↓↓↓

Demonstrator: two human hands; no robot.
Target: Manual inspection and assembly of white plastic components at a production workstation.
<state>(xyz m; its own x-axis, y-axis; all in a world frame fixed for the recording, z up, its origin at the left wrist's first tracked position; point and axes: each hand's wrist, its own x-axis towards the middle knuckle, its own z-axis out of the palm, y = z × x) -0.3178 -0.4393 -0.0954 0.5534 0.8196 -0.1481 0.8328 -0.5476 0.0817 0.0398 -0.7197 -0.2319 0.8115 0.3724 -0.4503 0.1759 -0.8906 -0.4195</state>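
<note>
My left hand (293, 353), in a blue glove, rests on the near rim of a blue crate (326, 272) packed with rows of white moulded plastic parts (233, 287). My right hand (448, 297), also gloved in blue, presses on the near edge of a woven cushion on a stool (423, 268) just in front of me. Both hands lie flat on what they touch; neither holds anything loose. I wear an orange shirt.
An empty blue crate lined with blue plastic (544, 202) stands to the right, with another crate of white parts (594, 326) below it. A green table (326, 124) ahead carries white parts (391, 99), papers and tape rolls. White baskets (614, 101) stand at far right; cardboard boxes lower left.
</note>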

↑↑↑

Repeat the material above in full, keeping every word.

Result of this exercise →
Demonstrator: two human hands; no robot.
Target: Manual inspection and assembly of white plastic components at a production workstation.
<state>(xyz m; its own x-axis, y-axis; all in a world frame fixed for the recording, z up, its origin at the left wrist's first tracked position; point and axes: each hand's wrist, its own x-axis towards the middle knuckle, its own z-axis out of the palm, y = z × x) -0.3178 -0.4393 -0.0954 0.5534 0.8196 -0.1481 0.8328 -0.5476 0.0817 0.0398 -0.7197 -0.2319 0.8115 0.3724 -0.4503 0.1759 -0.8906 -0.4195</state>
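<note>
My left hand (293, 353), in a blue glove, rests on the near rim of a blue crate (326, 272) packed with rows of white moulded plastic parts (233, 287). My right hand (448, 297), also gloved in blue, presses on the near edge of a woven cushion on a stool (423, 268) just in front of me. Both hands lie flat on what they touch; neither holds anything loose. I wear an orange shirt.
An empty blue crate lined with blue plastic (544, 202) stands to the right, with another crate of white parts (594, 326) below it. A green table (326, 124) ahead carries white parts (391, 99), papers and tape rolls. White baskets (614, 101) stand at far right; cardboard boxes lower left.
</note>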

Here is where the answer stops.